→ PROMPT
The listing below is to be copied exactly, with pictures excluded.

→ STORED DATA
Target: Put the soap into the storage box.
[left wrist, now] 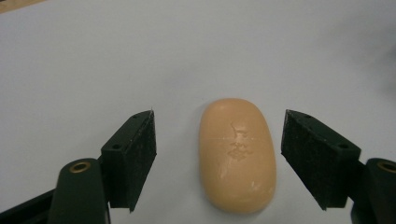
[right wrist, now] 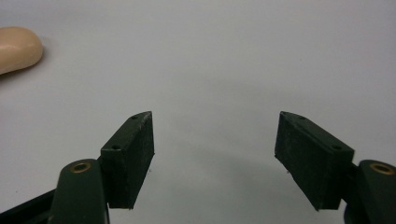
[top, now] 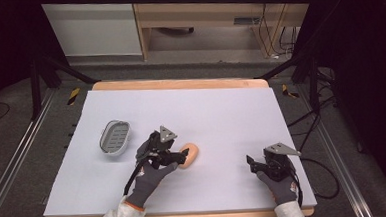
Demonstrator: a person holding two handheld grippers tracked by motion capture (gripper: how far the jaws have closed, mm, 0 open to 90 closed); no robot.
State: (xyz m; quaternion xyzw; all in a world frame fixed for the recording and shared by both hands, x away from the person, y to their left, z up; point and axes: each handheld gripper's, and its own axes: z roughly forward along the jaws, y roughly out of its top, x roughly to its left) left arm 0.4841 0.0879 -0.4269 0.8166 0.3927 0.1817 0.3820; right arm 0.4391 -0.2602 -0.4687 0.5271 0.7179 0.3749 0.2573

→ OUTPUT
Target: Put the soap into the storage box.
[left wrist, now] 
[right wrist, now] 
[top, now] 
Demonstrator: a person holding two handheld grippers tracked by motion capture (gripper: how far the jaws have closed, mm, 0 open to 90 closed); no robot.
State: (xyz m; quaternion xyzw; all in a world frame fixed for the recording and shared by both hands, x away from the person, y to their left, z up; point and axes: each handheld gripper's, and its own axes: z roughly forward along the jaws, y roughly out of its top, x roughly to its left) left arm 0.4841 0.0879 -0.4269 0.8166 0.3927 0.1817 0.3820; right arm 0.4391 -0.2602 -0.4687 0.5271 0.7179 0.3749 0.2573

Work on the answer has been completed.